* _The task_: Return the line that has "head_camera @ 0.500" and all lines below it through the last, exactly as they stand; omit pictures.

* _Data segment_:
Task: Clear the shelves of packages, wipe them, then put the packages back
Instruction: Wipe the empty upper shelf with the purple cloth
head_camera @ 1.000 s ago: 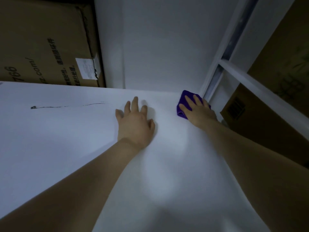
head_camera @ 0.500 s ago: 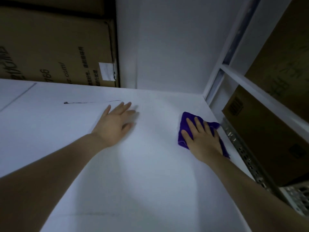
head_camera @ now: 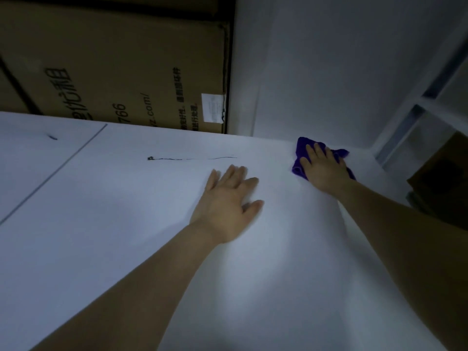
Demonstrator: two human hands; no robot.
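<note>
White, smooth and matt, the shelf board (head_camera: 121, 236) fills most of the frame, with a large brown cardboard carton (head_camera: 114, 72) standing beyond its far edge at upper left and a plain white wall (head_camera: 316, 72) behind. Right hand (head_camera: 324, 171) lies flat, fingers straight, pressing a soft, crumpled purple cloth (head_camera: 300, 148) onto the board at upper right, near the back corner; left hand (head_camera: 228, 206) rests released, palm down, at centre frame, holding nothing. A thin black mark (head_camera: 192, 158) runs left-to-right along the board, left of the cloth and nearer the left hand, so the wipe is judged to need leftward travel to reach it.
</note>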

* _Answer box_:
head_camera @ 0.500 s ago: 
head_camera @ now: 
Demonstrator: two human hands; no robot.
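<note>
White, smooth and matt, the shelf board (head_camera: 121, 236) fills most of the frame, with a large brown cardboard carton (head_camera: 114, 72) standing beyond its far edge at upper left and a plain white wall (head_camera: 316, 72) behind. Right hand (head_camera: 324, 171) lies flat, fingers straight, pressing a soft, crumpled purple cloth (head_camera: 300, 148) onto the board at upper right, near the back corner; left hand (head_camera: 228, 206) rests released, palm down, at centre frame, holding nothing. A thin black mark (head_camera: 192, 158) runs left-to-right along the board, left of the cloth and nearer the left hand, so the wipe is judged to need leftward travel to reach it.
</note>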

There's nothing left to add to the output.